- **WORK TASK**: Only one stretch of the records below is wanted: the lines from the one holding "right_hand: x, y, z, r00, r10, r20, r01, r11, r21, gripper" through the one holding "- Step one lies". Return it exactly, both ends included.
■ ■ ■
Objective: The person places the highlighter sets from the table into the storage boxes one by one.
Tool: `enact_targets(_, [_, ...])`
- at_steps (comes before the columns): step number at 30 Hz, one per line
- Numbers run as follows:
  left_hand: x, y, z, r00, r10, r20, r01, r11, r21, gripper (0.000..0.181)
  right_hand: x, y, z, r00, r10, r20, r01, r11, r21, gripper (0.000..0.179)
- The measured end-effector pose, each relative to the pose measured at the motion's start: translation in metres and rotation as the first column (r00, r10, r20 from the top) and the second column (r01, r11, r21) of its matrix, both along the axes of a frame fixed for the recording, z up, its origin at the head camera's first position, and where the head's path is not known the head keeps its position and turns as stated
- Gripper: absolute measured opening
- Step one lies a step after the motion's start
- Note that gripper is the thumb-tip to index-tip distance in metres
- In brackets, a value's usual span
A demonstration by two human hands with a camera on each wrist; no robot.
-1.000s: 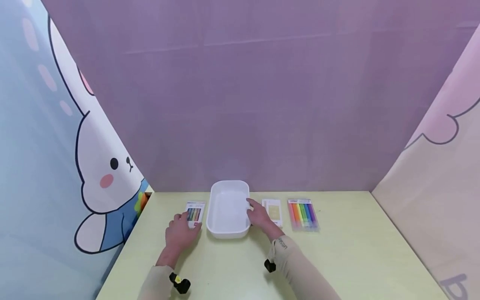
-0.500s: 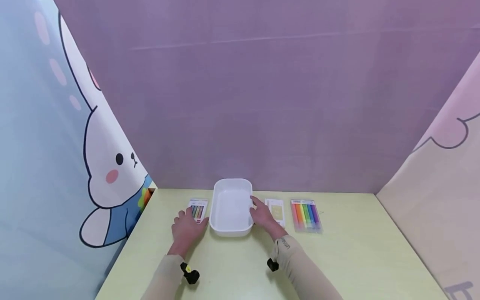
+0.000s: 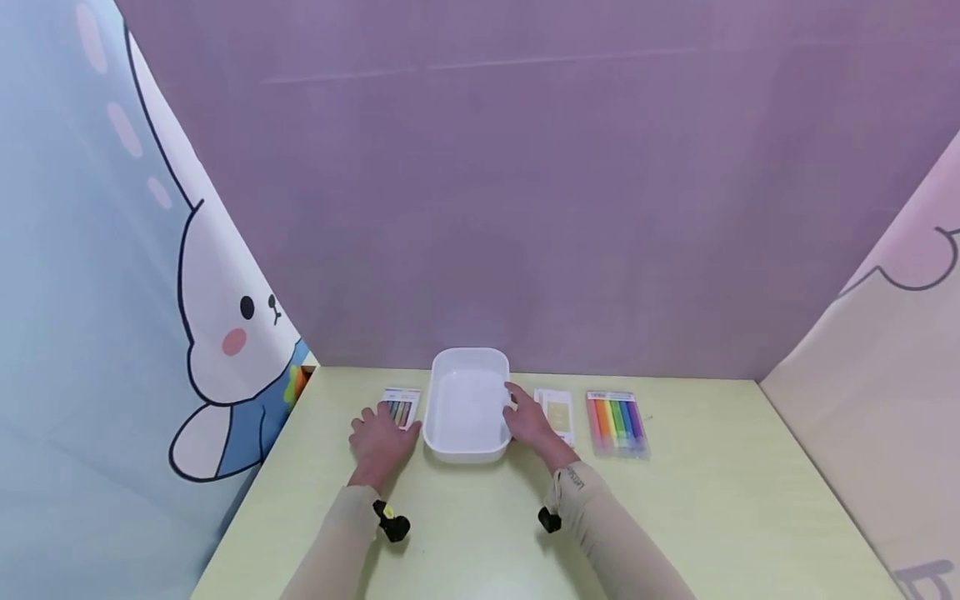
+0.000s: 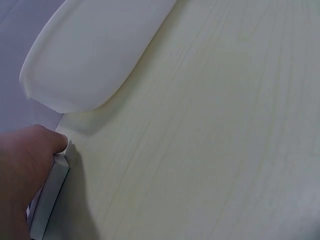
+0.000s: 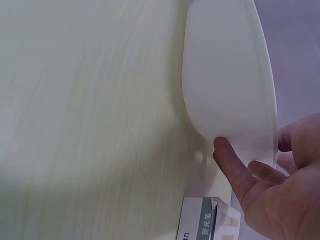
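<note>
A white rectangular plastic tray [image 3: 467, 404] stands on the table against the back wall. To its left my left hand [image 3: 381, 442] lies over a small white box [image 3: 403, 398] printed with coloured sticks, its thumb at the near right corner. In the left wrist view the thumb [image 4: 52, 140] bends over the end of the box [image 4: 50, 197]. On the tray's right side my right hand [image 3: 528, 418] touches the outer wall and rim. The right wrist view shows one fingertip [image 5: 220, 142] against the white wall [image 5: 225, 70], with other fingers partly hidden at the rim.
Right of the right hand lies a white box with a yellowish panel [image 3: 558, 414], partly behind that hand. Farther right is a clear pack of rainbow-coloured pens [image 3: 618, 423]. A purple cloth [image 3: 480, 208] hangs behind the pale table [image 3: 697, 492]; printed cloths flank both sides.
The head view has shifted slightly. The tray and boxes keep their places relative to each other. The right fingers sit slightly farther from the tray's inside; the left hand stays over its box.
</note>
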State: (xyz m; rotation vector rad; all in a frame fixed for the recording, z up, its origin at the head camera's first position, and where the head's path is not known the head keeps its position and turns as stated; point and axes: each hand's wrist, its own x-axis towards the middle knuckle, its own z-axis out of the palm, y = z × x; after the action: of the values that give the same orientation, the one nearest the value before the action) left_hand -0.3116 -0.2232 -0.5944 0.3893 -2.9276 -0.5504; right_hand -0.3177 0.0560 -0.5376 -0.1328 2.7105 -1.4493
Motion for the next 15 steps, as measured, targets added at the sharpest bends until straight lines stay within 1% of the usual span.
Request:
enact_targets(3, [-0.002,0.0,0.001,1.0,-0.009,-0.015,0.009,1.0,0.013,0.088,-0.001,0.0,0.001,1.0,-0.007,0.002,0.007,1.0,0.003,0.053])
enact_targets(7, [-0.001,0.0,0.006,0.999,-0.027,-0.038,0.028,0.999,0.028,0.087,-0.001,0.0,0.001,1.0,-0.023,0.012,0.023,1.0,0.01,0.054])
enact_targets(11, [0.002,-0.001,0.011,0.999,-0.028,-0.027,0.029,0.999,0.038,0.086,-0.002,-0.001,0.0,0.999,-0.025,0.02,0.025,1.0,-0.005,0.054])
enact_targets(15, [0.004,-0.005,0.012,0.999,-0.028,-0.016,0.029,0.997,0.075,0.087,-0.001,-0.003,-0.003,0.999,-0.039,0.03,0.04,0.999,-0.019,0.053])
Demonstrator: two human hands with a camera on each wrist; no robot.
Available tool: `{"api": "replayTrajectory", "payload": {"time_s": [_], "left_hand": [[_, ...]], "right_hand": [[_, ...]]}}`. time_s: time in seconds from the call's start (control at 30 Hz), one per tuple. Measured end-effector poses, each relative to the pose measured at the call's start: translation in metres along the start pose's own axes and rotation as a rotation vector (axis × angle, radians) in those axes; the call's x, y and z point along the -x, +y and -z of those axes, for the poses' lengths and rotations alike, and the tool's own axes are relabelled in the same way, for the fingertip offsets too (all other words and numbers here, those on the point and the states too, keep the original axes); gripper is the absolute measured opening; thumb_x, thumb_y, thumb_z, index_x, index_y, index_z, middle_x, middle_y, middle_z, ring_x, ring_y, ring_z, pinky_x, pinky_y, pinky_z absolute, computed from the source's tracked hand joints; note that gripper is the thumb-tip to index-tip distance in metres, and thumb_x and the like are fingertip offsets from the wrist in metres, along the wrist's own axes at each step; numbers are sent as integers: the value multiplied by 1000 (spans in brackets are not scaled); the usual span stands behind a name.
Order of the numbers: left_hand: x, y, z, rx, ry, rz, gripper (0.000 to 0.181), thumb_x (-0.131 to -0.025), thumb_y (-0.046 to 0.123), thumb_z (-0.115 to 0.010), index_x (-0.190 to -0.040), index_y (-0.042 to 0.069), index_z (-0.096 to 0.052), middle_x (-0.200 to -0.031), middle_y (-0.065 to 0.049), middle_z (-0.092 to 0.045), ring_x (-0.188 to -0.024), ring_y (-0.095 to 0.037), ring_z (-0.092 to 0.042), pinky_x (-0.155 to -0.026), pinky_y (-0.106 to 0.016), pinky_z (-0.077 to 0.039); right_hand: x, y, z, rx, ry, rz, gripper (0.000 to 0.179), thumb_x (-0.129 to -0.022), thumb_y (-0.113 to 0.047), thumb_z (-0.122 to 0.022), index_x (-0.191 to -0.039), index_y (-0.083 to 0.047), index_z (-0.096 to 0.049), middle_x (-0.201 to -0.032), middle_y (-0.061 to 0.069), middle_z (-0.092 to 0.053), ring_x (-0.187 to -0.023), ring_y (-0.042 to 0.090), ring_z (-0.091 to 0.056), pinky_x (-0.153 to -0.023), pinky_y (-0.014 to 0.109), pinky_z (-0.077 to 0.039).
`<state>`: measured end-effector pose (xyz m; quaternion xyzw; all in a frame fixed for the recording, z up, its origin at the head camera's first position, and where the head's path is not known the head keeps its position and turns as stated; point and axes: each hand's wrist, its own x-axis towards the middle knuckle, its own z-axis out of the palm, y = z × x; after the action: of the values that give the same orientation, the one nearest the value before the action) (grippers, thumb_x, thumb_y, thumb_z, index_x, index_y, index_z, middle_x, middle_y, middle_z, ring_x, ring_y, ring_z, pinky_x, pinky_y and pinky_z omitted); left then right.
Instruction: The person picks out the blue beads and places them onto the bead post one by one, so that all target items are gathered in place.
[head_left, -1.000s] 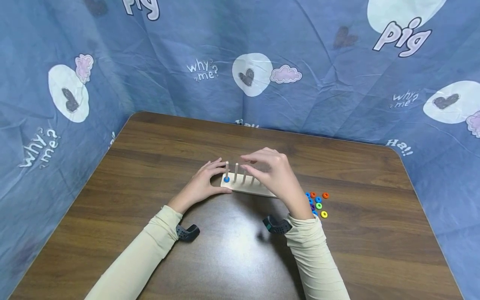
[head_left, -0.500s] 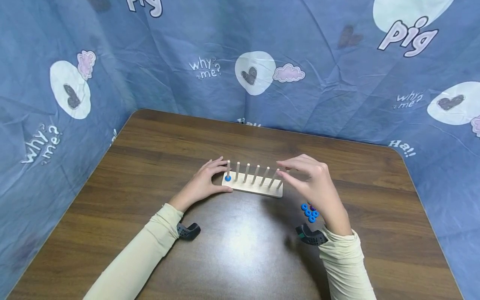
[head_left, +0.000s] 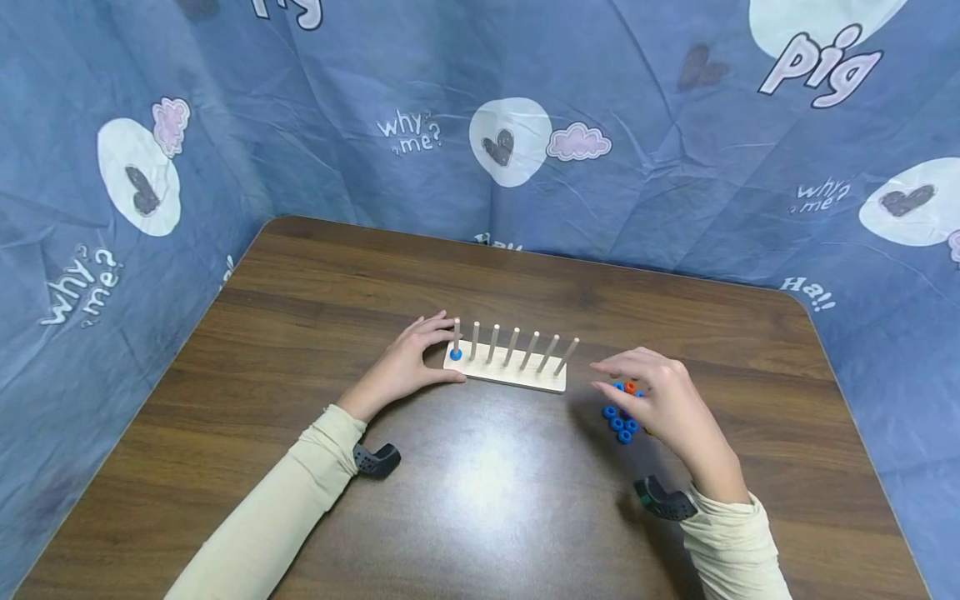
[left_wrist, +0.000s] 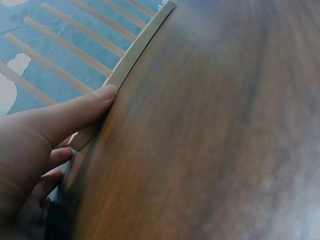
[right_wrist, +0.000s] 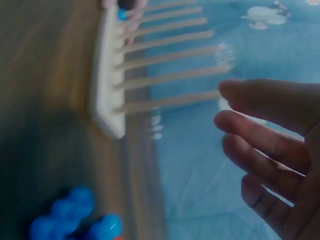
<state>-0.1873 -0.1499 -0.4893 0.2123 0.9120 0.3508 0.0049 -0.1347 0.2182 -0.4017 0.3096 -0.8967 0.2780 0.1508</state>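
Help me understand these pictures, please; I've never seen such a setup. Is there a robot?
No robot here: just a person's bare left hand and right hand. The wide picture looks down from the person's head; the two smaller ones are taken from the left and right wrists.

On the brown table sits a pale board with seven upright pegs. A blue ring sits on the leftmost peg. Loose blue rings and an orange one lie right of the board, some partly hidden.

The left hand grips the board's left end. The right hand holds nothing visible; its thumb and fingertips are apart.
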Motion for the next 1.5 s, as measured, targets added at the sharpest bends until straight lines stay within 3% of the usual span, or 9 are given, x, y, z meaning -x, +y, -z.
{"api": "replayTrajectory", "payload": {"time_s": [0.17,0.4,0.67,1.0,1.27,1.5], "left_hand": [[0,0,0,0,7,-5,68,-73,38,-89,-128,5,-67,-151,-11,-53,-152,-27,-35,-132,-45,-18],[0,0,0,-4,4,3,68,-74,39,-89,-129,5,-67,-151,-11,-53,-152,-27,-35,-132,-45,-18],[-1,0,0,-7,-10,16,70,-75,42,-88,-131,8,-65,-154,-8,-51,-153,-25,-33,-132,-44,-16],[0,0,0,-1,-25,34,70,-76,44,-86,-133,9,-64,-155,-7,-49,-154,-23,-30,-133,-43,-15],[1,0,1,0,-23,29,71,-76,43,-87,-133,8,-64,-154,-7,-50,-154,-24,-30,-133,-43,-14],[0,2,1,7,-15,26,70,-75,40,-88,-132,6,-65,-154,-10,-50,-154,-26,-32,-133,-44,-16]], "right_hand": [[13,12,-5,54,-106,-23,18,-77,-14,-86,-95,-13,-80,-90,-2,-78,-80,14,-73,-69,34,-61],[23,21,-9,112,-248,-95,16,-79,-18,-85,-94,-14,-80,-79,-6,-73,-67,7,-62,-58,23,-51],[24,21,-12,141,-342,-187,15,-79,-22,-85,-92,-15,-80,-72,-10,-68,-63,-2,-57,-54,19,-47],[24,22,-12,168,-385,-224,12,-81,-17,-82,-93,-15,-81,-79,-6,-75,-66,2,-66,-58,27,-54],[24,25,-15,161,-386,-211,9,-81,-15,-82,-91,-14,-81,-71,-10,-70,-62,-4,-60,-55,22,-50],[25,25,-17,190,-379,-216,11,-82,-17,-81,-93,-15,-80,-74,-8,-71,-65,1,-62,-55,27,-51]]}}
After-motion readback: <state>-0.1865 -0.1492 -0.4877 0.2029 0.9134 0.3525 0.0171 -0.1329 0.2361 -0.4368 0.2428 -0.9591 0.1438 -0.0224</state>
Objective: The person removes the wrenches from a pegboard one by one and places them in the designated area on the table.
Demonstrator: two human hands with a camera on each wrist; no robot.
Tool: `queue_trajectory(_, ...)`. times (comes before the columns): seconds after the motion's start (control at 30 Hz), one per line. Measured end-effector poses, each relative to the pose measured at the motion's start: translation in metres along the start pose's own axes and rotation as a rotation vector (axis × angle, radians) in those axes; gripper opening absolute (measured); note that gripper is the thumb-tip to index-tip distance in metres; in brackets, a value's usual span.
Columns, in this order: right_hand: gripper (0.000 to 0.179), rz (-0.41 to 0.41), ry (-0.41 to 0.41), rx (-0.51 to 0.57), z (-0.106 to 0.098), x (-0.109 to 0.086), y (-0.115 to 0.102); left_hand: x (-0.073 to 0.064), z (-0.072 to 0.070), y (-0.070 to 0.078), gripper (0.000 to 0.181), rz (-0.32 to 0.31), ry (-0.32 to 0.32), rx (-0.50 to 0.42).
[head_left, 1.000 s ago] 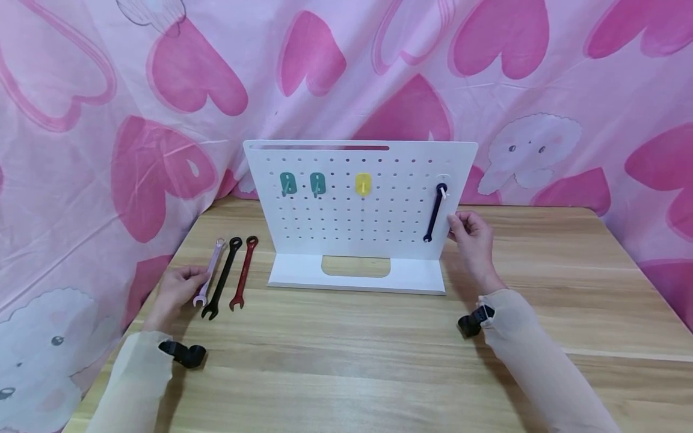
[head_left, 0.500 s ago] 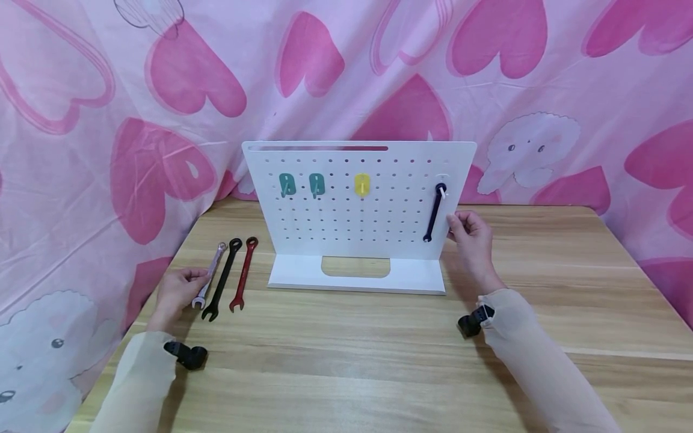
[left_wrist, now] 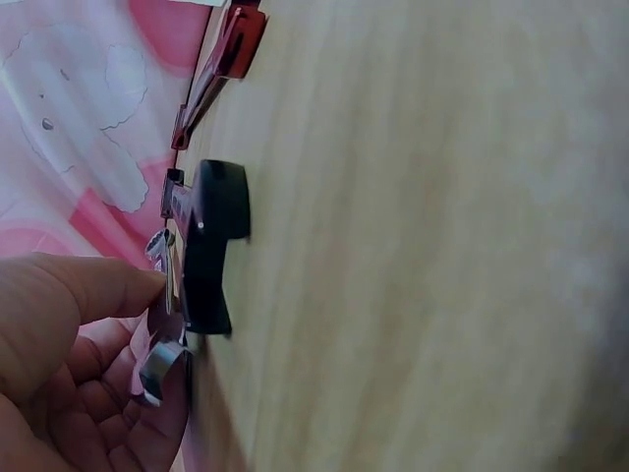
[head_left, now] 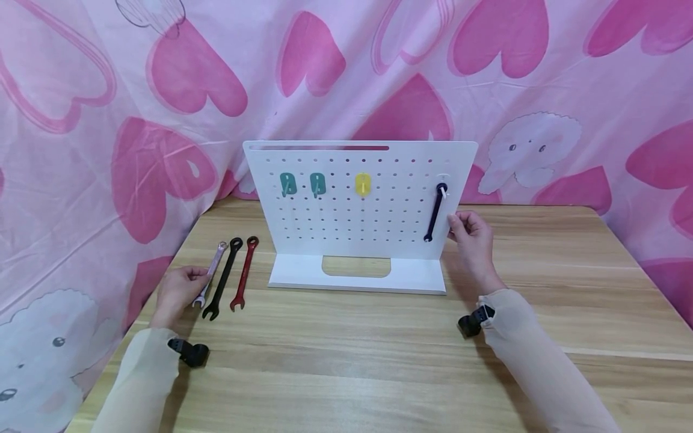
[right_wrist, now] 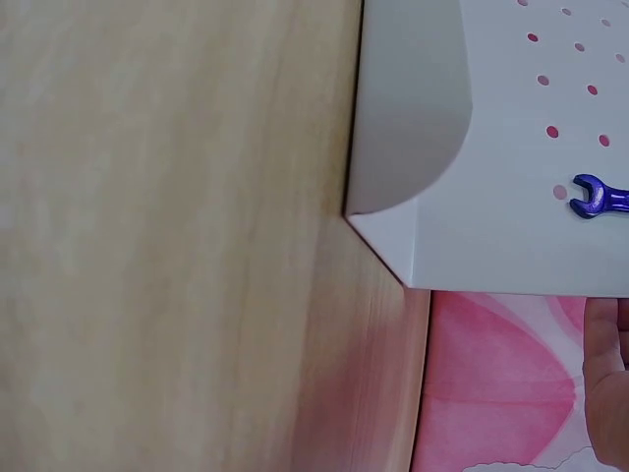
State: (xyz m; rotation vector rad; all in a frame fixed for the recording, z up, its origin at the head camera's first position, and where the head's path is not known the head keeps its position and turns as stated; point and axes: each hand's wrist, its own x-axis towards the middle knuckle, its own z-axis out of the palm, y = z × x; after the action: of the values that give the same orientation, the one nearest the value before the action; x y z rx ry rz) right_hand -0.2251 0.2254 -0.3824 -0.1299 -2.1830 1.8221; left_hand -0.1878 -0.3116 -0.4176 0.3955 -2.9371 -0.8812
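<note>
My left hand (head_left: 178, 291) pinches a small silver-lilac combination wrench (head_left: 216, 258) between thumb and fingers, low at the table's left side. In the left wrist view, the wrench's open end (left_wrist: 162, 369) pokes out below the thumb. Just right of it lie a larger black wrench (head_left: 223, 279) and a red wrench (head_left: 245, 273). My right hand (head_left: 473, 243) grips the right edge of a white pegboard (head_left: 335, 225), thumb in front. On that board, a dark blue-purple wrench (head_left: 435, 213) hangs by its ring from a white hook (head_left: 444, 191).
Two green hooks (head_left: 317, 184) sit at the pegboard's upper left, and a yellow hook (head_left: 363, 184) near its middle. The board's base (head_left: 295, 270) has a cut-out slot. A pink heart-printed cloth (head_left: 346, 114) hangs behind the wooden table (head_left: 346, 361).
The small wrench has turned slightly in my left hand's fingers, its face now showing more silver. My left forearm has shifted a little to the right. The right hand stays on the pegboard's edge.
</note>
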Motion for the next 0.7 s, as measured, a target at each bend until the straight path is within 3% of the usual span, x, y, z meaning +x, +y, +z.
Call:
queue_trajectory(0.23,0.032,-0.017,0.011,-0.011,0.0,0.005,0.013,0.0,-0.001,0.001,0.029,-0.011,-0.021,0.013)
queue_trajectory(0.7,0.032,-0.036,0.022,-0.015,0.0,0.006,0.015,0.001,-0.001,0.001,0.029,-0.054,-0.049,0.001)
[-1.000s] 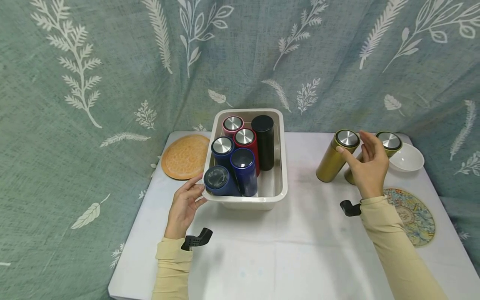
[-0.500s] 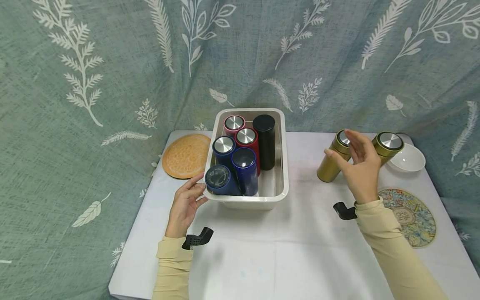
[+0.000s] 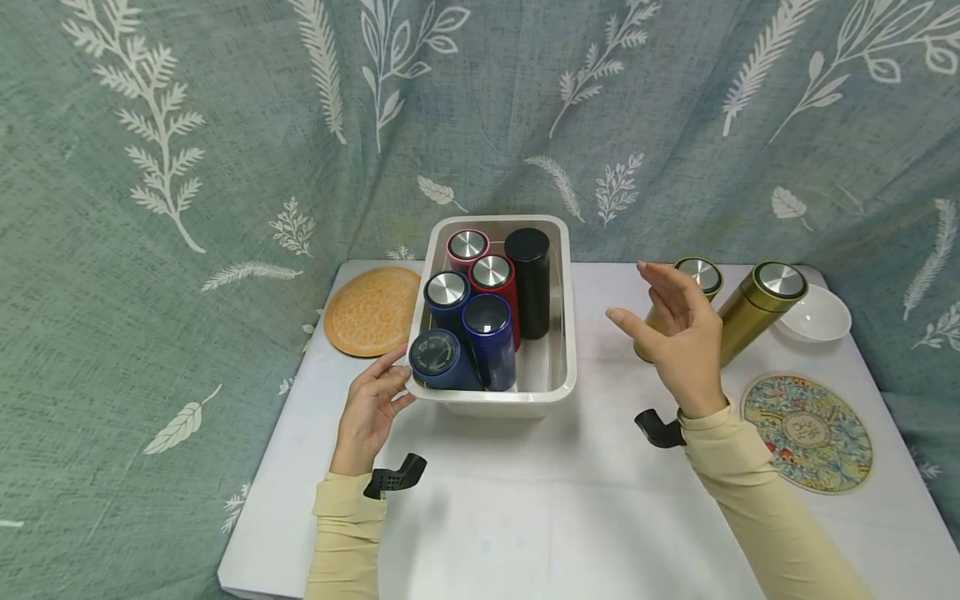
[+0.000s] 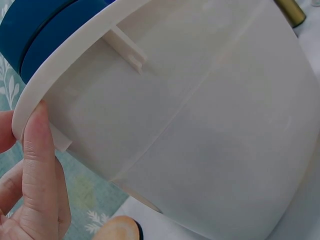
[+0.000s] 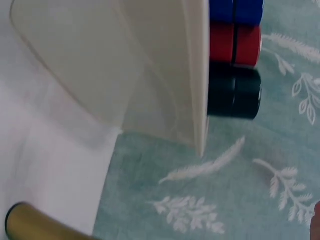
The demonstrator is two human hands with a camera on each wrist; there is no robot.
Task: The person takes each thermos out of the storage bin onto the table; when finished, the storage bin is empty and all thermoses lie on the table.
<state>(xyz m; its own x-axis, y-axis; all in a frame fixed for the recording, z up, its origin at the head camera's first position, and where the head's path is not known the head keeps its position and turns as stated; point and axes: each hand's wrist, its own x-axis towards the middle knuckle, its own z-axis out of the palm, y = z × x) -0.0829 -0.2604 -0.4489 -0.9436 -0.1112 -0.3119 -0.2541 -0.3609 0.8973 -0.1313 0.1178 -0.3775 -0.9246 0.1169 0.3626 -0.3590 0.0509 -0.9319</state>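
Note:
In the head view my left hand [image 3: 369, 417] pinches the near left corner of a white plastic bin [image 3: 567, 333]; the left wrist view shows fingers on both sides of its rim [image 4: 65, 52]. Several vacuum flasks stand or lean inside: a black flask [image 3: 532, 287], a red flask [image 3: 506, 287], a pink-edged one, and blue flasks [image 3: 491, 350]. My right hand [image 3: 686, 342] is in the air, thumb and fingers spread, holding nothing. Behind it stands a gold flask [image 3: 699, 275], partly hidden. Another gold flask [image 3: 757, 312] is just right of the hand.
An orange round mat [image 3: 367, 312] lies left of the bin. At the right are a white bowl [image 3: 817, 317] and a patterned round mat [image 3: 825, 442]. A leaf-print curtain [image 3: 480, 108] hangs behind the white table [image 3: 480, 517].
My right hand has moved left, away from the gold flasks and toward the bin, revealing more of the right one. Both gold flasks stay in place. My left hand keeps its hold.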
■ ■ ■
- **TASK RESPONSE**:
  right_hand: x, y, z, r00, r10, r20, r01, r11, r21, gripper (0.000..0.179)
- The measured end-effector pose, each relative to the pose measured at the motion's start: translation in metres and rotation as the first column (r00, r10, r20 from the top) and the second column (r01, r11, r21) of its matrix, both along the axes of a frame fixed for the recording, z up, its origin at the head camera's first position, and where the head's path is not known the head keeps its position and turns as stated
- Gripper: absolute measured opening
- Step one lies a step after the motion's start

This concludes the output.